:: WORK ORDER ::
All the data beneath this line is to be reproduced exactly.

:: INFORMATION PROVIDED ::
┄┄┄┄┄┄┄┄┄┄┄┄┄┄┄┄┄┄┄┄
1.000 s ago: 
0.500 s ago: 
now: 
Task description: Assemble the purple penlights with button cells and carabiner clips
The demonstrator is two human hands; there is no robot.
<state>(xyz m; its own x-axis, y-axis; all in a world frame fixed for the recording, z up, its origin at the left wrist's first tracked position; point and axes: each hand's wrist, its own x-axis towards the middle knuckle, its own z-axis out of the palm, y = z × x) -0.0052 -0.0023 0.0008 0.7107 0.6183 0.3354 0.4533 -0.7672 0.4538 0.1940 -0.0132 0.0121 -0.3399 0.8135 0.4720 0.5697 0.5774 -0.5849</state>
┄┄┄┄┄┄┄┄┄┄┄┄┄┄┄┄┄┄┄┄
:: TASK ANSWER ::
1.000 s ago: 
0.500 s ago: 
now: 
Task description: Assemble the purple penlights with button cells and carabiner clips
The demonstrator is two human hands; there is no robot.
<state>(xyz m; its own x-axis, y-axis; all in a world frame fixed for the recording, z up, its origin at the left wrist's first tracked position; point and axes: each hand's wrist, its own x-axis towards the middle knuckle, its own z-axis out of the palm, y = z × x) -0.0052 -0.0023 0.0008 0.7107 0.6183 0.3354 0.4533 -0.7672 0.4538 0.1940 -0.0132 0.0121 -0.3399 0.8135 0.4720 0.5697 0.5774 -0.5849</state>

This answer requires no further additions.